When you reach the line containing "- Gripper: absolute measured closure" in the entries below, start writing out each line exactly, and stop after the line containing "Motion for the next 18".

##########

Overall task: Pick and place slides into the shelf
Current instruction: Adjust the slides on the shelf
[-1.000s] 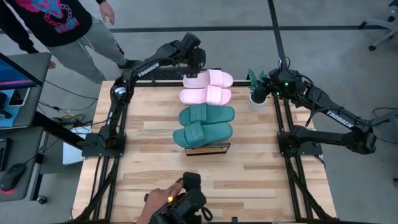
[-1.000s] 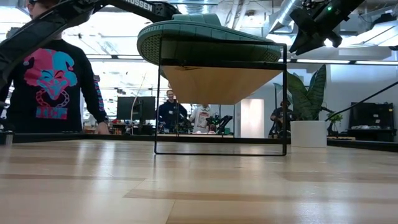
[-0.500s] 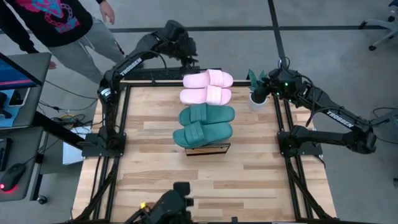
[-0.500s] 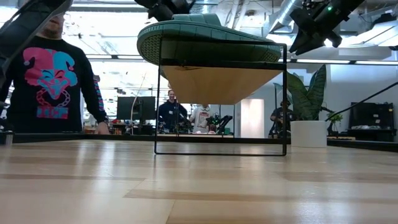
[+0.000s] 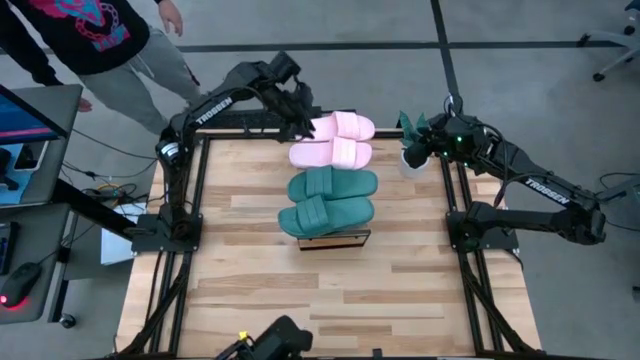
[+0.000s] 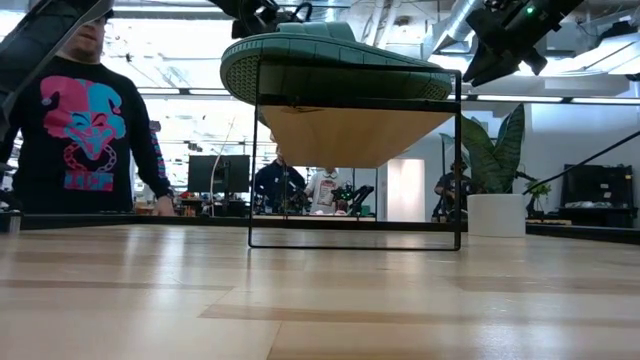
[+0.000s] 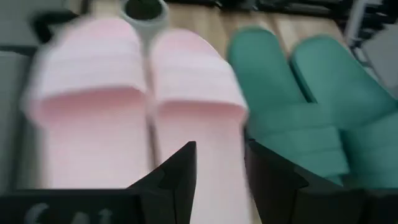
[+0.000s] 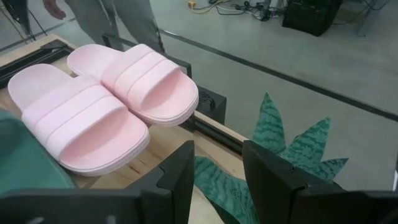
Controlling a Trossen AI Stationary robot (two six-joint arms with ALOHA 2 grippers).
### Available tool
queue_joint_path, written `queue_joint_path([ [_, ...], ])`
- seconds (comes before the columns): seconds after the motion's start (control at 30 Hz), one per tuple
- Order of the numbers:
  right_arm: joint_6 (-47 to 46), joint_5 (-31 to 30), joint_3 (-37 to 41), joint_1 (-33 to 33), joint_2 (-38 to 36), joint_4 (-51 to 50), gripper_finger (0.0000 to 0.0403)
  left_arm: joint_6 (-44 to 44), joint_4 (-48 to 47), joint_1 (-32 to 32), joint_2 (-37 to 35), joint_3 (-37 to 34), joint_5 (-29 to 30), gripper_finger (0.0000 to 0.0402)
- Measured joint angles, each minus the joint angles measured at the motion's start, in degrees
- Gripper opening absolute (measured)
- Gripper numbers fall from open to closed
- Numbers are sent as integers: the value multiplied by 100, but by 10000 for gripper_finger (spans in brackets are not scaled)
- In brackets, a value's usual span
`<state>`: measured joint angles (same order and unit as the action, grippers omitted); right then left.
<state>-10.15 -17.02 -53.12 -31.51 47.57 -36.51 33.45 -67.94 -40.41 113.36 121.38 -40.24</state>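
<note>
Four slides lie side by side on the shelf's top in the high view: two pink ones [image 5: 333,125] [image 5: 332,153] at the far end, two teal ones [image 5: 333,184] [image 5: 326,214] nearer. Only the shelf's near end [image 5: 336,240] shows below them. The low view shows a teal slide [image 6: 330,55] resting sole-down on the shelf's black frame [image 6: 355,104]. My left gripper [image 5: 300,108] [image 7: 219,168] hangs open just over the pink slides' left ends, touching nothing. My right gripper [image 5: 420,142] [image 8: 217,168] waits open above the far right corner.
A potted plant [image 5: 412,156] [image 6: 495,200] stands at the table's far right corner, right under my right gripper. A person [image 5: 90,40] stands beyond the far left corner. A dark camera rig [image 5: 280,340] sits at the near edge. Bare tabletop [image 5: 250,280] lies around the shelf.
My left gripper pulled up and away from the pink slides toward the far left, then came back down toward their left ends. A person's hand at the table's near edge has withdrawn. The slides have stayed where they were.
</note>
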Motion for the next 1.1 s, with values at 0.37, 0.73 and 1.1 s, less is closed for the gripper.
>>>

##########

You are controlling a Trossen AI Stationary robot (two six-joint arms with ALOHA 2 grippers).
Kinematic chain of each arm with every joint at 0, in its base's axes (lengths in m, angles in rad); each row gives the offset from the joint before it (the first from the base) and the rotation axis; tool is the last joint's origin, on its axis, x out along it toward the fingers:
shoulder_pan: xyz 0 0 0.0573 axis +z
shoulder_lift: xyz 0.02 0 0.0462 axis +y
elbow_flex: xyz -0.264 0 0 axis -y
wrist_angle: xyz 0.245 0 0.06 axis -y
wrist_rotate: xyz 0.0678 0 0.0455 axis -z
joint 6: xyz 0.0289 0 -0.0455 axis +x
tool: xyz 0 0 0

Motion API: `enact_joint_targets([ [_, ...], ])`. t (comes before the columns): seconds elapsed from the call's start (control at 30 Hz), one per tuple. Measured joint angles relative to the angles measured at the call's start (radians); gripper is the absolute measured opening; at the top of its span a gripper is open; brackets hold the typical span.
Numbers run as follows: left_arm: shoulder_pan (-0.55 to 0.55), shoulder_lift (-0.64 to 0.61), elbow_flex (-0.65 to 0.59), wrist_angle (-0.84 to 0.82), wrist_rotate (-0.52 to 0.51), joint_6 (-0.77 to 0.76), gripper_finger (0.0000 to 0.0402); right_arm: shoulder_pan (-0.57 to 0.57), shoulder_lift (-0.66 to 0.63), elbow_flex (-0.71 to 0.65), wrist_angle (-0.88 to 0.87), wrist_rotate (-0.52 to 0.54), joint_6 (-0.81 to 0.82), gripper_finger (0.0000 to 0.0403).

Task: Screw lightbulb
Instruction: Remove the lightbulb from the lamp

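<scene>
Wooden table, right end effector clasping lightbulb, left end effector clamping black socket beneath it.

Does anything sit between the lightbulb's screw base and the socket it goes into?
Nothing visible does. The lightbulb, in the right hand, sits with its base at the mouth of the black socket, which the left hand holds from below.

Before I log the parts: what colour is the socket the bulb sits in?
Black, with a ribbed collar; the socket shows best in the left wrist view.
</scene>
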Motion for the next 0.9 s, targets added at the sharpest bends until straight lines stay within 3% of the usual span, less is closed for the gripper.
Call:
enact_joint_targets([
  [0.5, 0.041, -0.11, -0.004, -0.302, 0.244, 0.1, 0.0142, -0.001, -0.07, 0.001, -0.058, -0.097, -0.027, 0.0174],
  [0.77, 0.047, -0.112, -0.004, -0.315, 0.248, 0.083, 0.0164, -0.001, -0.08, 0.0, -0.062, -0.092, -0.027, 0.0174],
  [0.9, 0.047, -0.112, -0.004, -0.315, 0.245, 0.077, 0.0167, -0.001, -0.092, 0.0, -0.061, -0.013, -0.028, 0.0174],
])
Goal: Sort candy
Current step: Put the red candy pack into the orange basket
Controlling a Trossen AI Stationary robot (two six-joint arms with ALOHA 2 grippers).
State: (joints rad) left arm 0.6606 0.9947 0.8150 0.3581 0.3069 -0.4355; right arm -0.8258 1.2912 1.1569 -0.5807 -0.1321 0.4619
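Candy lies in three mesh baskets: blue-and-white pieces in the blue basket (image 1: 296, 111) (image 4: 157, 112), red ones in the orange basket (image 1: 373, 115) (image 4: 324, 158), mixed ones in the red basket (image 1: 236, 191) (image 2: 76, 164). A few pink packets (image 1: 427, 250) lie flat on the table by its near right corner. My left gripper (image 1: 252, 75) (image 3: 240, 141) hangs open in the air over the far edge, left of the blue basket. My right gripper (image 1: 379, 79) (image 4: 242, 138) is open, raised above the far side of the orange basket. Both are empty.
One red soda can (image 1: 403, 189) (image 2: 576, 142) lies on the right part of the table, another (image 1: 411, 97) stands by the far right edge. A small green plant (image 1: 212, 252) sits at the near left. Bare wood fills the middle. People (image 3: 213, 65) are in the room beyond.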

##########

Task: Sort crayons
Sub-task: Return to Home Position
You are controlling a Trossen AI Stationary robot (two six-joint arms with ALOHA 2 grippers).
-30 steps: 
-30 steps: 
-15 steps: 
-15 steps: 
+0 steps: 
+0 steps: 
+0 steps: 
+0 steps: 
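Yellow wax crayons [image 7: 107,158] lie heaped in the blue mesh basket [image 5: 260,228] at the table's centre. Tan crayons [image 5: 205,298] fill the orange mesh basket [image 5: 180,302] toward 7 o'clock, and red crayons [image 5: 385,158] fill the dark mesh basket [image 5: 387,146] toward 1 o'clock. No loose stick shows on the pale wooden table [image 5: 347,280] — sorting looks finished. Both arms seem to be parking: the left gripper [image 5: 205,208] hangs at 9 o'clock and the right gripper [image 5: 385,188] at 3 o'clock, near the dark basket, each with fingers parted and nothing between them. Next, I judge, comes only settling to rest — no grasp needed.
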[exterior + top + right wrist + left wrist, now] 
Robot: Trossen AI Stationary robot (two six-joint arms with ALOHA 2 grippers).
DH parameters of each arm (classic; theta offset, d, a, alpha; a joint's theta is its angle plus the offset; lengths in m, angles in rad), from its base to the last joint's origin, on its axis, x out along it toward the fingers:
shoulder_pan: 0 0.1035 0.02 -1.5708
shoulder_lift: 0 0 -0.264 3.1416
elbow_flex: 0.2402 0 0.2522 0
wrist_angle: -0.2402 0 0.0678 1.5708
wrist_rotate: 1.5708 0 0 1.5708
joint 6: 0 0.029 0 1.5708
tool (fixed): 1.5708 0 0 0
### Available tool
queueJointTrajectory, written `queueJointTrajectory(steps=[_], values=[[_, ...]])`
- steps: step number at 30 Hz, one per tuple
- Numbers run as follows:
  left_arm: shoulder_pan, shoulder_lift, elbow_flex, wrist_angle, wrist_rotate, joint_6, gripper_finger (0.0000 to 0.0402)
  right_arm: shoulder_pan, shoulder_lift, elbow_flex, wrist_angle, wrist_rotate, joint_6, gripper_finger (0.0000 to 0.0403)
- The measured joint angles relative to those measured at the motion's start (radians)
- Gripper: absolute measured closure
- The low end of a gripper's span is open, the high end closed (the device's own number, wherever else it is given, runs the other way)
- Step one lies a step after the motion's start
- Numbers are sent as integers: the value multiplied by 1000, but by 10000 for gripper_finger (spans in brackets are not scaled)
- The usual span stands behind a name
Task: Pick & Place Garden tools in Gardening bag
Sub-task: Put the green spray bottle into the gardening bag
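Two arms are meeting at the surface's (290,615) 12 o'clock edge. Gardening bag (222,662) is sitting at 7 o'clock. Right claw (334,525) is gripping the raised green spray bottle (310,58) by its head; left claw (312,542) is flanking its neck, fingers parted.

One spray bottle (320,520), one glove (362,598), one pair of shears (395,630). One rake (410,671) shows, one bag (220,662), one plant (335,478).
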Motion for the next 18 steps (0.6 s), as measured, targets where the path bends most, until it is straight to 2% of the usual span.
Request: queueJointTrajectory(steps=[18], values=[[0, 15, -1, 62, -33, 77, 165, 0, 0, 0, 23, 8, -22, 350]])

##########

**Task solution**
- Gripper: absolute measured closure
- The low end of a gripper's span is open, the high end closed (the device's own number, wherever else it is given, runs the other way)
- Step one lies a step after the motion's start
- Numbers are sent as integers: the value multiplied by 1000, but by 10000 for gripper_finger (spans in brackets are not scaled)
- The usual span stands behind a name
Task: Pick & Place Garden tools in Gardening bag
Sub-task: Put the green spray bottle into the gardening bag
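Two arms are meeting at the surface's (290,615) 12 o'clock edge. Gardening bag (222,662) is sitting at 7 o'clock. Right claw (334,525) is gripping the raised green spray bottle (310,58) by its head; left claw (312,542) is flanking its neck, fingers parted.

One spray bottle (320,520), one glove (362,598), one pair of shears (395,630). One rake (410,671) shows, one bag (220,662), one plant (335,478).
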Motion for the next 18 steps (0.6 s), as measured, targets where the path bends most, until it is straight to 2% of the usual span.

This answer has no further content.